→ **WHAT THIS TASK INVOLVES**:
Show each line in the listing below that contains the word "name".

→ **SUPPLIED DATA**:
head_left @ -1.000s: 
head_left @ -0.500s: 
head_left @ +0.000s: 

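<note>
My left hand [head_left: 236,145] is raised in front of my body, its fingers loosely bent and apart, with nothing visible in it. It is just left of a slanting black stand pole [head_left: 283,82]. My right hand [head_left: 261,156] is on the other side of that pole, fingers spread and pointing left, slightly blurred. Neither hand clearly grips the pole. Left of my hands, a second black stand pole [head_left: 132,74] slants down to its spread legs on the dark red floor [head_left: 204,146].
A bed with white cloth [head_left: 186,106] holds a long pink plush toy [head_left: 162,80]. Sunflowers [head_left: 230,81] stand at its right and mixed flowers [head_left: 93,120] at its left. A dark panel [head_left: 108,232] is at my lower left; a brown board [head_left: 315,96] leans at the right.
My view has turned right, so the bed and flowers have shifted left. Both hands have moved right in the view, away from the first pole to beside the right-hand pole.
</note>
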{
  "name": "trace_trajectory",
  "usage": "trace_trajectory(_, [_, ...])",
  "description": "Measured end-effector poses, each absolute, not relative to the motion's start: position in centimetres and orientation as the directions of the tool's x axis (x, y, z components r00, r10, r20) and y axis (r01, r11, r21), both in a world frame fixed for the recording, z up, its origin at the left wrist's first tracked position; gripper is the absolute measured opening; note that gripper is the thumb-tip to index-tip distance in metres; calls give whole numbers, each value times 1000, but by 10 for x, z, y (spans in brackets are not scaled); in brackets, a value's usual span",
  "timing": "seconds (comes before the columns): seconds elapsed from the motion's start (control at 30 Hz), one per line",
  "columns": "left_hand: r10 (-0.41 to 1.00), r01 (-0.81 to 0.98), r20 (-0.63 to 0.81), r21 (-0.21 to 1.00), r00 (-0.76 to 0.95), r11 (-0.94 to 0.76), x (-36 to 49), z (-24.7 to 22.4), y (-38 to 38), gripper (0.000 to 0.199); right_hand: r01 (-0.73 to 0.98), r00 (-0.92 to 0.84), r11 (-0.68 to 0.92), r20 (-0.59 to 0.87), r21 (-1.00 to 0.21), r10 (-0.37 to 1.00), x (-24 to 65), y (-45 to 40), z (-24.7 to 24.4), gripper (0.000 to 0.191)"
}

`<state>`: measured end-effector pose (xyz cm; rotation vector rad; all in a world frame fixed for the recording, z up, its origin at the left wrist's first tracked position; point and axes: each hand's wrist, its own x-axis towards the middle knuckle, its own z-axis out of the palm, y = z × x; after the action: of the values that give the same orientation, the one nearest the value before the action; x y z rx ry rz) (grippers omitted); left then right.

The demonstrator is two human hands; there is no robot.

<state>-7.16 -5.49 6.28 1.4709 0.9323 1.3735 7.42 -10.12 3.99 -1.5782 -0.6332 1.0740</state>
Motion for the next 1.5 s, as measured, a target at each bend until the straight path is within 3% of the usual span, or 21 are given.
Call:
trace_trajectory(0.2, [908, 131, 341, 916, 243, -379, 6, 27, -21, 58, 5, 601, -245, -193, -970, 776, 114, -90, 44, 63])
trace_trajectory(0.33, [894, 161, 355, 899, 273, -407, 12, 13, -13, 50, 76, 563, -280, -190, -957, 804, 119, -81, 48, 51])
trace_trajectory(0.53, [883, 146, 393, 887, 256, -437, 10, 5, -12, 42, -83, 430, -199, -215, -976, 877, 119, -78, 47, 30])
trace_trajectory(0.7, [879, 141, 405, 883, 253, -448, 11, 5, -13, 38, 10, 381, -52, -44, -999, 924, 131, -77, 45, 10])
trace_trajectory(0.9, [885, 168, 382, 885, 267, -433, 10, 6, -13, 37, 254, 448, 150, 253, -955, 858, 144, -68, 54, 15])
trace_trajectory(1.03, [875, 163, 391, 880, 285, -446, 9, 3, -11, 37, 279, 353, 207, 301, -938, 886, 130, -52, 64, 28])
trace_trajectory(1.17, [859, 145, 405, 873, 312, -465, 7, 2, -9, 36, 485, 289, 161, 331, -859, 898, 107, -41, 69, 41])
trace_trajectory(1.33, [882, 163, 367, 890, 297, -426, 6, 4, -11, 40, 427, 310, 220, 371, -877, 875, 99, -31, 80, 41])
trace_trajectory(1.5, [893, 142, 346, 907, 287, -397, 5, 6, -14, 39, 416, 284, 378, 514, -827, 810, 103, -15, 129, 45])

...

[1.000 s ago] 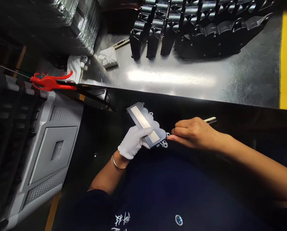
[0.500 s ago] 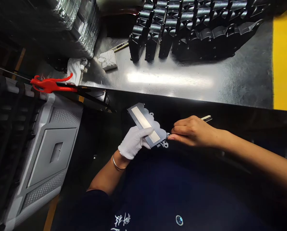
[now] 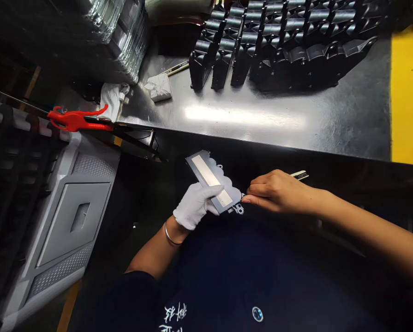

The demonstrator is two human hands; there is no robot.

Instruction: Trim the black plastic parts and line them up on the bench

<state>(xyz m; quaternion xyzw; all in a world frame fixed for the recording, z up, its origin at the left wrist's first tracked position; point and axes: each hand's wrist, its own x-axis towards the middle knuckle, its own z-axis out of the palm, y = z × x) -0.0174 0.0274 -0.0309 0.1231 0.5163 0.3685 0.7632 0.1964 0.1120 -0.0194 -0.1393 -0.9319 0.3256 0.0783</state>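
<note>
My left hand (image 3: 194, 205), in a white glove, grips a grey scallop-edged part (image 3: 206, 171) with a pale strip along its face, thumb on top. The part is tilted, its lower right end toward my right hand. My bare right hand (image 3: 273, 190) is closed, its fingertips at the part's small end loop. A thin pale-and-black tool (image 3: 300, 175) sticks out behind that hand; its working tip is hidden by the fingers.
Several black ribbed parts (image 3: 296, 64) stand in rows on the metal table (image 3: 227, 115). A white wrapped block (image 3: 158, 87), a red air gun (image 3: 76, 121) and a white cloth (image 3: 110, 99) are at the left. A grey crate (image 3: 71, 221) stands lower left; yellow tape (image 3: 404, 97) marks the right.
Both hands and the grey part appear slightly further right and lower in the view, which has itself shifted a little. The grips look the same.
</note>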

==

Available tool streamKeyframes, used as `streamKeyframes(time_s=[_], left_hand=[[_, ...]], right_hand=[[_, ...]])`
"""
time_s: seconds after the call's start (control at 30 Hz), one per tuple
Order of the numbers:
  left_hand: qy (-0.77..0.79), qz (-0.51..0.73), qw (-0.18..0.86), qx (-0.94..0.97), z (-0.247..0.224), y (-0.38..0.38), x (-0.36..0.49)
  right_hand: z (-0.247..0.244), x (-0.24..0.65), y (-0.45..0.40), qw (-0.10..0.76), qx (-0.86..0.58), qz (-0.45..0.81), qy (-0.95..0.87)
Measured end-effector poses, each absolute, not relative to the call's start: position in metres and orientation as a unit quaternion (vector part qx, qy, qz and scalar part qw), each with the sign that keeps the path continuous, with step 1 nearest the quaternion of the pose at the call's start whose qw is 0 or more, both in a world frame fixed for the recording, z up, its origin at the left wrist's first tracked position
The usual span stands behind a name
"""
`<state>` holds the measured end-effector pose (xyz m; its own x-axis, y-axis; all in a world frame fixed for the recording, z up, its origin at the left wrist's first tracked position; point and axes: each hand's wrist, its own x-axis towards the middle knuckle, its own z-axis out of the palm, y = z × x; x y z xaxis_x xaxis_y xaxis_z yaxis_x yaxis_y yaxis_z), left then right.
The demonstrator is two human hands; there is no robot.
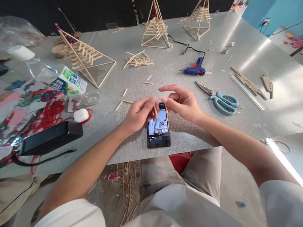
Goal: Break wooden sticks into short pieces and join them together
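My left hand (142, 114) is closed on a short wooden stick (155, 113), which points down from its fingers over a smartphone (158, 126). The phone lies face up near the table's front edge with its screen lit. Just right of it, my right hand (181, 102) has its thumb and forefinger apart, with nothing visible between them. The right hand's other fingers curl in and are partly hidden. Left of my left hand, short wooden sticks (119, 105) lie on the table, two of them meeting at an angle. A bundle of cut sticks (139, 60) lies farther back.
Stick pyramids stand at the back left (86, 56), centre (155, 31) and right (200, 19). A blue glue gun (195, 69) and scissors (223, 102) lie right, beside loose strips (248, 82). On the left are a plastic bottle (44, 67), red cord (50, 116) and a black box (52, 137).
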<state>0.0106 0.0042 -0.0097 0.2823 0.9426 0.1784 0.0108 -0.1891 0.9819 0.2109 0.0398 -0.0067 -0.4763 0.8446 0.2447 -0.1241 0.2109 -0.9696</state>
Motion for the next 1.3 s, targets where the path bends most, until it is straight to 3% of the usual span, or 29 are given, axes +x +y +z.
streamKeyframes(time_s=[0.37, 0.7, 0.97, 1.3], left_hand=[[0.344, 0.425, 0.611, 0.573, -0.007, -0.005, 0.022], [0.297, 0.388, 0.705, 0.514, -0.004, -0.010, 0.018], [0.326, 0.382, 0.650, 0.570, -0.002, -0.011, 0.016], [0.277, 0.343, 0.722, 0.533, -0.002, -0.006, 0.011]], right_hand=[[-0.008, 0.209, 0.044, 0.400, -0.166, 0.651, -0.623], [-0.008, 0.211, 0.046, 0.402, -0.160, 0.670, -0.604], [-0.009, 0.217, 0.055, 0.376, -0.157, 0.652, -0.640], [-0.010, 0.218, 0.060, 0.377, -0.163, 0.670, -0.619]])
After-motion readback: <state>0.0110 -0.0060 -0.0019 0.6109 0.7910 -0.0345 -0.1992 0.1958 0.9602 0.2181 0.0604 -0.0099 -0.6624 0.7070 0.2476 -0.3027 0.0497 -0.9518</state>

→ **RESULT OF THE EXERCISE**:
  "name": "trace_trajectory",
The usual span stands behind a name

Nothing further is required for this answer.